Я пустотелый шар… Шар… Шар…
Первой была Ольга, старшая. Жизнь этой сестры - доказательство того, что иногда высшее образование попадает не в цель, а мимо. У Ольги был даже красный диплом! Старая-старая дева, она всю жизнь прожила с тремя параллельно идущими, намертво заложенными в нее истинами. Первая. Труд превратил обезьяну в человека. Следовательно, любого, всякого уже человека тем более можно исправить трудом… Лопата, кирка, лом, тачка - символы труда. «А микроскоп?
– смеясь, спрашивал он ее.
– А ноты? А холст на подрамнике». «Нет!
– отвечала Ольга.
– Нет! Я имею в виду труд физический… Трудный…» «А микроскоп легко?» - спрашивал он. «Не путай меня… Микроскоп - это конечно же легко». Вот такая у него сестра-шпала. Вторая ее мысль-идея была вычитанной. «Жалость унижает человека». Третья из песни. «Мы рождены, чтоб сказку сделать былью».
…Я пустотелый шар… Шар… Шар…
Мир, остальной и всякий, размещался у Ольги между этими идеями. Он или соотносился с ними, или нет. Соотносящийся был истинным, несоотносящийся был враждебным. Враждебным в какой-то период жизни было даже, к примеру, пришедшее на смену привычному синему бостону джерси. Она последней в стране сняла блестящий, как отполированный, костюм и с отвращением надела купленный ей в Москве джерсовый. Через год она радостно констатировала: джерсовый хуже! Вылезают нитки! А она ведь знала! Сразу знала, что он будет хуже. Знать сразу… Априори… Это было неимоверно важно для нее. Трудности познания - глупости. Смотрите, как аксиоматично все истинное - твердость земли, прозрачность воздуха, зелень травы. И тут Ольга даже становилась поэтом. Откуда что проклевывалось… В общем, Ольга - тяжелый, неизлечимый случай.
Итак, я шар… Шар!!!
К Галине он ближе. Она старше его на три года, но в восприятии она - младшая. Это оттого, что он видел ее в беде, пережил эту беду вместе с ней. И взял все на себя, как, может, взял бы отец, будь он жив.
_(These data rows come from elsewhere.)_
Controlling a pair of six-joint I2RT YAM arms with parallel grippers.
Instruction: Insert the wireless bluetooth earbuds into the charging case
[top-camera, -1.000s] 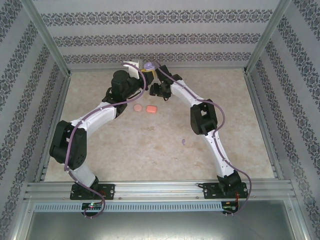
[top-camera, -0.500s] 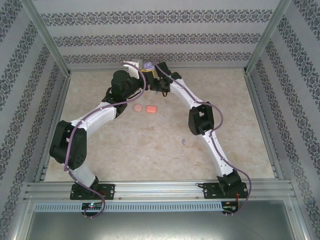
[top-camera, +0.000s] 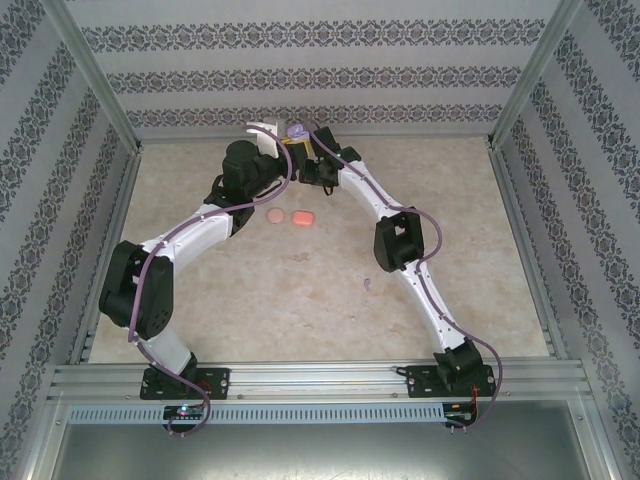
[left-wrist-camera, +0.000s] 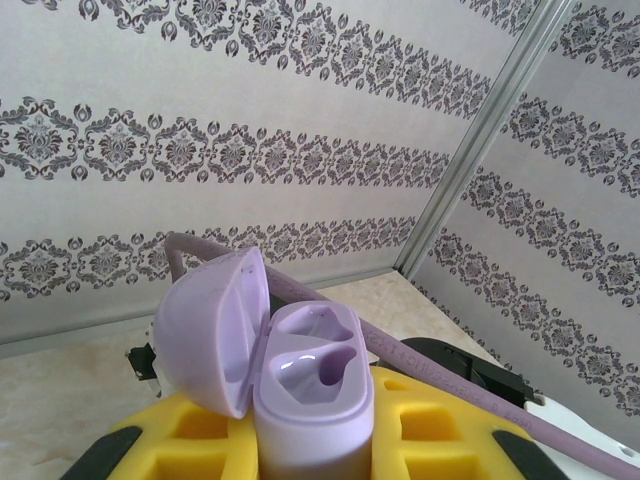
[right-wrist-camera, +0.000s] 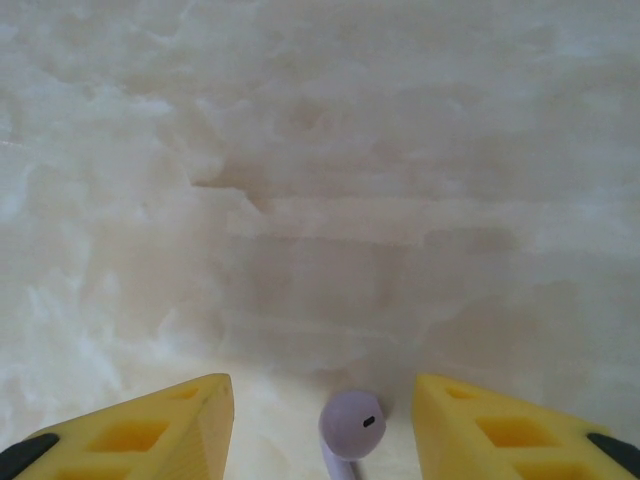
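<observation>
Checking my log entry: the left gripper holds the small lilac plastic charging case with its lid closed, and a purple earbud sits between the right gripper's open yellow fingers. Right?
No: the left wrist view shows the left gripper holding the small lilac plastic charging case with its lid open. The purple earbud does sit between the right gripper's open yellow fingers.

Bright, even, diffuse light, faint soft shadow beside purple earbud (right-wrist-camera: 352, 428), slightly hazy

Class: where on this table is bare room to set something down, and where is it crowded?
Bare: the strip between the right arm and the right wall; the near middle between the arms, bar one earbud. Crowded: far middle, around the purple case and pink case.
</observation>
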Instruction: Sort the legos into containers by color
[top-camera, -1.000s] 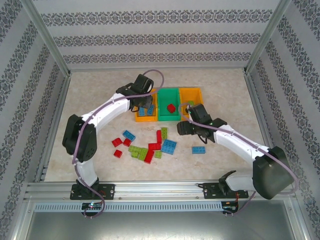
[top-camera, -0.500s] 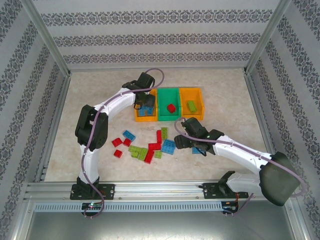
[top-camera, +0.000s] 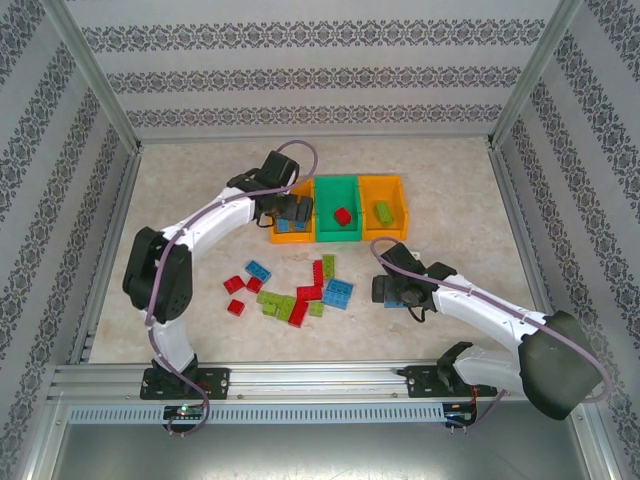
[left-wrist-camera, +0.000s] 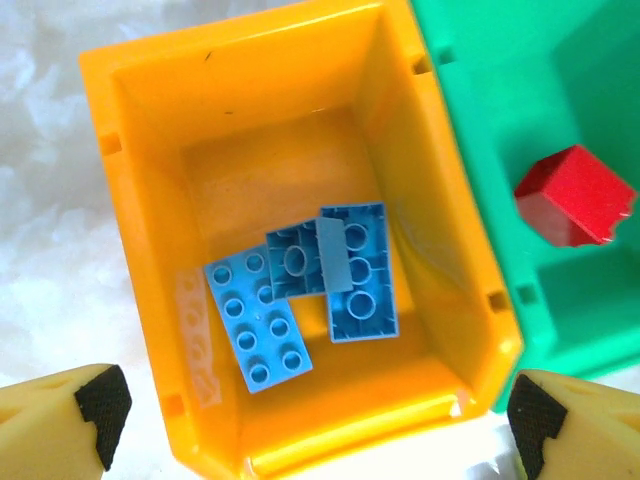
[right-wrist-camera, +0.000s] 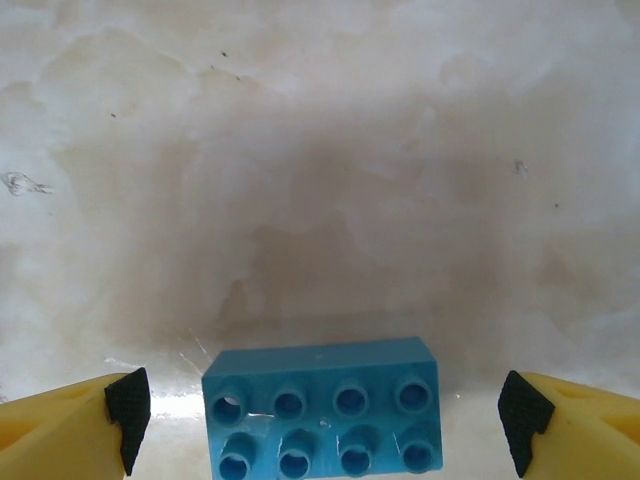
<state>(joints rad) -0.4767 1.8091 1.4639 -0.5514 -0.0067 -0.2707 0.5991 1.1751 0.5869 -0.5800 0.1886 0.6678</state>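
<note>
Red, green, blue legos (top-camera: 303, 295) cluster near the containers (top-camera: 337, 181).

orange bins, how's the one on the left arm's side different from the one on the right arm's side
Contents: the left orange bin holds three light blue bricks; the right orange bin holds one green brick.
Cover: the left claw hangs open over the left orange bin; nothing is above the right orange bin.
Both are orange, open-top and rectangular, flanking the green bin.
</note>
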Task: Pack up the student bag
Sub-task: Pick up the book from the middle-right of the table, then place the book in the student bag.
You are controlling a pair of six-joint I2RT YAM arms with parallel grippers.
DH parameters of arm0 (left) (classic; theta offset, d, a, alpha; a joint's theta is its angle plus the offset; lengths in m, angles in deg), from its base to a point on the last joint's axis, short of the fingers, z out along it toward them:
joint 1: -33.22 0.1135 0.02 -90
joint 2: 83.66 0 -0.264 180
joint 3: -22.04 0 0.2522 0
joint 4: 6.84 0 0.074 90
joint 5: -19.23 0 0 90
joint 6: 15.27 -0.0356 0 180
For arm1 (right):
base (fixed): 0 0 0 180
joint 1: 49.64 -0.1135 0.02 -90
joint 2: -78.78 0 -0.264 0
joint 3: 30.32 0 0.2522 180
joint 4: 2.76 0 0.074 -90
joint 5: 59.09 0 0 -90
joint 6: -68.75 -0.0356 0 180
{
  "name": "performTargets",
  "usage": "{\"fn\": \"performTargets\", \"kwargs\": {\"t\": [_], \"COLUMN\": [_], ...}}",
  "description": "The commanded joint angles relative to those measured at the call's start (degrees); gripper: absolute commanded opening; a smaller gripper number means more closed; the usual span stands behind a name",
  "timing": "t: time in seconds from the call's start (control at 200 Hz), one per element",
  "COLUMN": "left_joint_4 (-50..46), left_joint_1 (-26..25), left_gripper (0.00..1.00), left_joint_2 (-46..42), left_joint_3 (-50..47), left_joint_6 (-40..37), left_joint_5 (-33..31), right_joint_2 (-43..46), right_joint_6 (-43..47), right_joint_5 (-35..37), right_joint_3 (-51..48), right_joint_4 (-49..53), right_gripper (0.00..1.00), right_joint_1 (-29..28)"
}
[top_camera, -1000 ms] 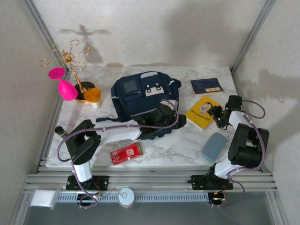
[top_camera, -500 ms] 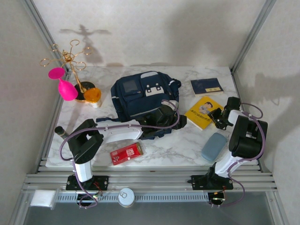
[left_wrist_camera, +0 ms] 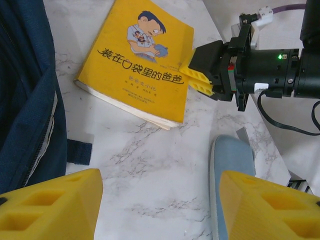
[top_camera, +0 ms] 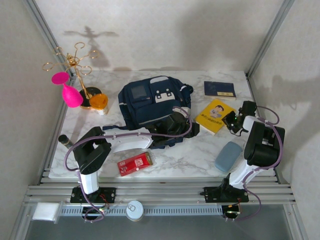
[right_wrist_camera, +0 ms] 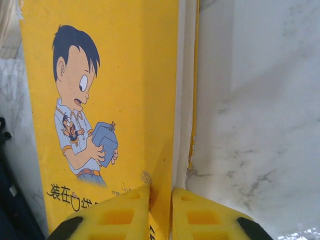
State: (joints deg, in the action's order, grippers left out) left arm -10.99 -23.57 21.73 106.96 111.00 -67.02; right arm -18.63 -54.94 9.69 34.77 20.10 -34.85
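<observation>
The student bag (top_camera: 150,102) lies flat near the middle of the marble table (top_camera: 190,155), front pockets up. My left claw (left_wrist_camera: 160,200) hangs just off the bag's right-hand edge with its yellow pads (left_wrist_camera: 55,205) spread wide and nothing between them. Just right of the bag sits the yellow paperback (top_camera: 215,116) with a cartoon boy on its cover, and my right claw (right_wrist_camera: 160,200) is pressed together on that book's outer edge, pinching the cover; a pale blue pouch (top_camera: 228,155) lies nearer the front, a navy booklet (top_camera: 219,89) behind the paperback, and a red packet (top_camera: 135,163) in front of the bag.
</observation>
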Motion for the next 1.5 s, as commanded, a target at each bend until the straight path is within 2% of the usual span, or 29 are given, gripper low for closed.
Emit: {"fn": "performTargets", "kwargs": {"t": [0.0,0.235,0.411,0.646,0.786,0.956,1.171,1.267,1.367,1.497], "left_joint_4": [0.32,-0.03,-0.51,-1.69,-1.93,-3.84,-8.45,-8.99,-9.67,-10.21], "left_joint_1": [-0.07,0.02,0.70,4.01,8.06,12.40,16.27,17.94,19.53,20.22], "left_gripper": [0.62,0.62,0.63,0.65,0.67,0.71,0.77,0.78,0.79,0.79], "left_joint_2": [0.84,0.36,-1.78,-10.86,-17.72,-26.83,-34.08,-35.82,-36.15,-33.71], "left_joint_3": [1.79,1.71,1.46,-3.18,-7.62,-12.76,-16.32,-18.11,-19.67,-20.92], "left_joint_6": [0.55,0.38,0.38,0.99,2.28,2.75,3.24,4.22,5.73,6.85], "left_joint_5": [0.56,0.21,0.23,-1.20,0.34,0.12,-1.07,-1.56,-1.55,-0.70], "right_joint_2": [-0.83,3.22,6.88,13.50,17.65,20.08,19.51,16.68,13.31,8.80], "right_joint_6": [1.13,1.22,2.31,2.93,3.26,3.73,2.20,2.18,3.51,4.93], "right_joint_5": [-2.05,-2.48,-3.84,-7.97,-11.04,-14.83,-18.92,-20.84,-19.43,-18.89], "right_joint_3": [2.38,1.85,2.64,6.42,9.98,14.80,18.89,19.68,18.82,15.19], "right_joint_4": [-1.90,-1.84,-0.28,5.30,9.61,14.69,15.53,15.09,14.73,12.41], "right_gripper": [0.11,0.00,0.00,0.00,0.00,0.00,0.00,0.00,0.00,0.00], "right_joint_1": [-0.29,-0.24,-0.17,-0.34,-2.05,-7.13,-17.13,-22.62,-27.65,-30.58]}}
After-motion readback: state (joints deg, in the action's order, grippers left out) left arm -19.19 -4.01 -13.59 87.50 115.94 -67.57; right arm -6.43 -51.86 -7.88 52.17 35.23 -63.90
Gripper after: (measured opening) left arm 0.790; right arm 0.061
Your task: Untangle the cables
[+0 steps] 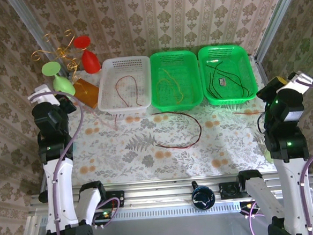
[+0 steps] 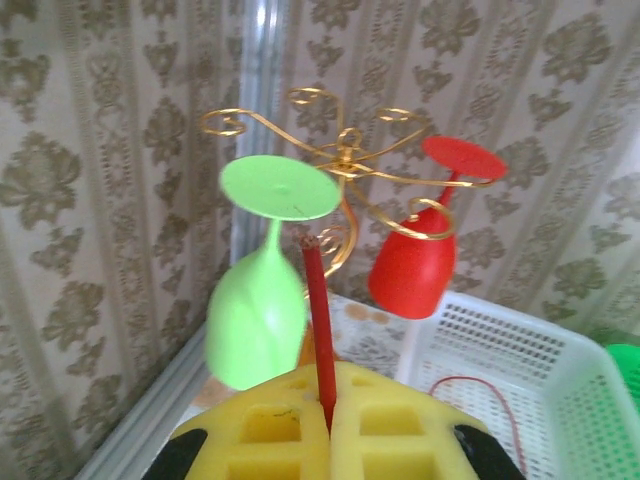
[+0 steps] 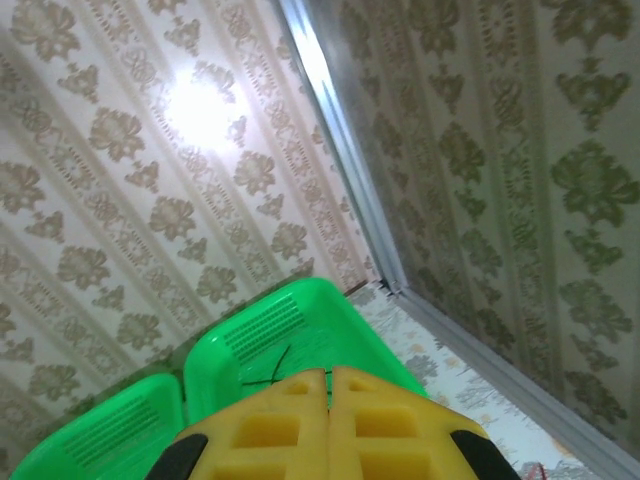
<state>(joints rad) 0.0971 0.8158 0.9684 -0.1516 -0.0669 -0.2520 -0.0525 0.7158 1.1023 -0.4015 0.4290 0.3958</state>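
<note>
**While one cable lies loose mid-bench, both grippers stand clenched**

Though three cables already sit in baskets, one item is outside them.

- Item 1: thin dark-red cable point(image 1: 200, 128), on the floral-patterned bench point(image 1: 121, 149), just in front of the middle green plastic basket point(image 1: 174, 54). It forms an open C with its long axis left to right. The closed bend faces the right arm and both ends face the left. It lies between the arms, judged slightly nearer the right.
- Item 2: thin red cable point(image 2: 511, 420), in the white plastic basket point(image 1: 105, 86).
- Item 3: yellow-olive cable point(image 1: 171, 84), in the middle basket.
- Item 4: black cable point(image 1: 222, 82), in the right green plastic basket point(image 1: 224, 48).
- Left gripper point(image 2: 330, 400): clenched on an upright red strand point(image 2: 318, 320) with a frayed tip; where the strand runs cannot be told. The gripper is aimed at the green goblet point(image 2: 258, 320) and red goblet point(image 2: 410, 275) hanging on a gilt wire rack point(image 2: 345, 150).
- Right gripper point(image 3: 328, 390): pads pressed together with nothing between them, aimed high at the back corner.

Judgement: the right arm is free and faces the bend, so it seems better placed to take Item 1.
</note>
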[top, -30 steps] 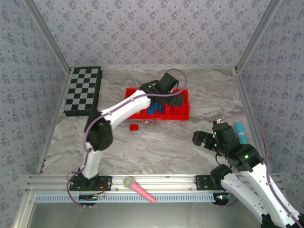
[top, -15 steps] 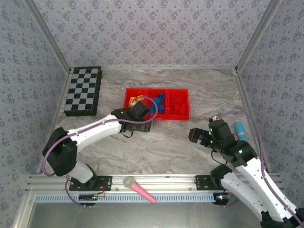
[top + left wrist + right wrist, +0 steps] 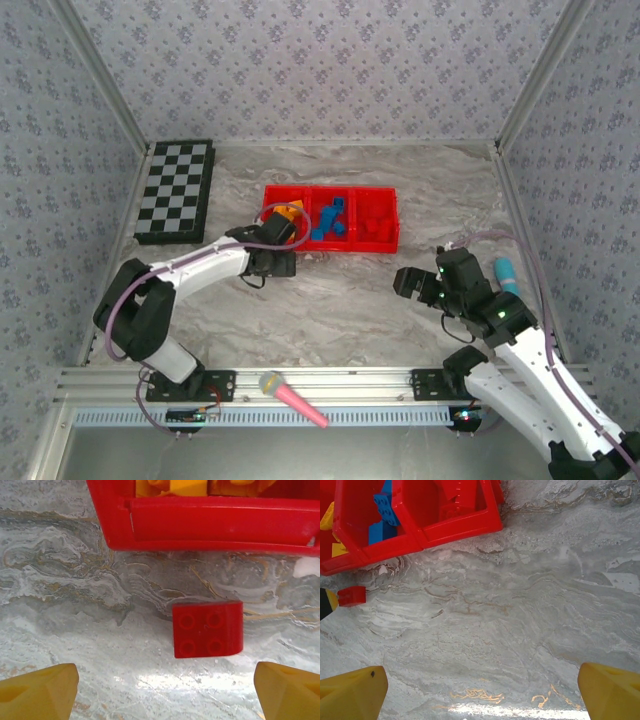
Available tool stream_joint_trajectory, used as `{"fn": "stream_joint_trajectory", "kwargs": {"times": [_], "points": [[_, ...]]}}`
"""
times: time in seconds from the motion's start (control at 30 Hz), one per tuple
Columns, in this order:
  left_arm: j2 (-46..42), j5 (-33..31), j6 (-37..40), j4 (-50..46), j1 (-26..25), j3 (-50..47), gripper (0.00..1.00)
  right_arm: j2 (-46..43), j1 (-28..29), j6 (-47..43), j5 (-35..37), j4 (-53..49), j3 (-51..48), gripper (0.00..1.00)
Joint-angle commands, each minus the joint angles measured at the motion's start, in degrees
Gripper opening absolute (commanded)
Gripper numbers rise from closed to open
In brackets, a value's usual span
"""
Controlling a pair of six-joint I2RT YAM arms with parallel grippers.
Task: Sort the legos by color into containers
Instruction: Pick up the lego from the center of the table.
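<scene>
One red lego (image 3: 207, 628) lies flat on the marble, studs up, just in front of the red tray (image 3: 215, 522). My left gripper (image 3: 165, 692) hovers low over the table before it, open, with the brick ahead of its yellow fingertips (image 3: 42, 690) and apart from them. In the top view the left gripper (image 3: 275, 262) covers that brick. The tray (image 3: 330, 250) has three containers: orange-yellow legos (image 3: 290, 211) on the left, blue legos (image 3: 328, 220) in the middle, red legos (image 3: 376, 226) on the right. My right gripper (image 3: 412, 285) hangs open and empty over bare table; its wrist view shows the red lego (image 3: 351, 596).
A black-and-white checkerboard (image 3: 175, 190) lies at the back left. A pink microphone toy (image 3: 292, 398) rests on the front rail. A teal object (image 3: 505, 272) sits by the right wall, behind the right arm. Patterned walls enclose the table.
My left arm has drawn back from above the tray and come down to the table in front of it, over the loose red lego. The right arm has drifted slightly left.
</scene>
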Motion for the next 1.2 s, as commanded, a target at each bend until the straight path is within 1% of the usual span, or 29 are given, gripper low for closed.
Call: {"fn": "stream_joint_trajectory", "kwargs": {"times": [0.0, 0.17, 0.23, 0.37, 0.47, 0.67, 0.73, 0.8, 0.87, 0.9, 1.0, 1.17], "points": [[2.8, 2.0, -1.9, 1.1, 0.6, 1.0, 0.87, 0.3, 0.4, 0.6, -0.2, 0.9, -0.1, 1.0], [7.0, 4.2, -2.8, 2.8, 0.8, 2.4, 0.84, 0.3, 0.5, 0.4, -0.2, 0.6, -0.3, 1.0], [8.3, 5.0, -3.0, 3.6, 0.9, 2.7, 0.8, 0.2, 0.4, 0.3, -0.1, 0.1, -0.3, 1.0], [10.7, 6.4, -3.5, 4.4, 1.4, 3.4, 0.68, -0.1, 0.4, 0.3, 0.1, -0.5, -0.4, 1.0], [12.2, 6.8, -4.0, 4.6, 1.7, 4.0, 0.65, -0.2, 0.4, 0.3, -0.1, -0.7, -0.3, 1.0], [14.1, 7.2, -3.7, 4.9, 2.4, 5.1, 0.64, -0.3, 0.3, 0.3, -0.1, -0.9, -0.4, 1.0], [14.7, 7.3, -3.4, 4.9, 2.7, 5.5, 0.62, -0.3, 0.3, 0.3, -0.2, -0.9, -0.4, 1.0], [15.4, 7.7, -3.1, 5.1, 2.8, 5.7, 0.56, -0.3, 0.3, 0.2, -0.1, -1.0, -0.2, 1.0], [15.5, 8.4, -2.7, 5.6, 2.8, 5.6, 0.45, -0.3, 0.3, 0.2, -0.2, -1.2, -0.1, 1.0], [15.4, 8.7, -2.6, 5.9, 2.8, 5.3, 0.42, -0.3, 0.3, 0.2, -0.2, -1.1, -0.1, 1.0], [14.2, 9.2, -2.7, 7.0, 2.9, 4.1, 0.35, -0.3, 0.3, -0.1, -0.2, -0.7, -0.1, 1.0], [9.8, 8.6, -2.6, 7.2, 2.8, 2.2, 0.29, -0.4, 0.3, -0.1, 0.1, -1.4, 0.3, 1.0]]}}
По времени все произошло тогда, когда у матери пропали все перевязанные ниточками деньги. Случилась реформа. Он, занятый Галиной, просто не успел мать предупредить, а потом узнал, что мать не поверила газетам и спрятала деньги поглубже, веруя, что они «вернутся». А им с Галиной очень нужны были в тот момент деньги. Он работал в молодежной газете и учился заочно в университете, жил в общежитии, ждал комнату, на воскресенье ездил женихаться к Наталье.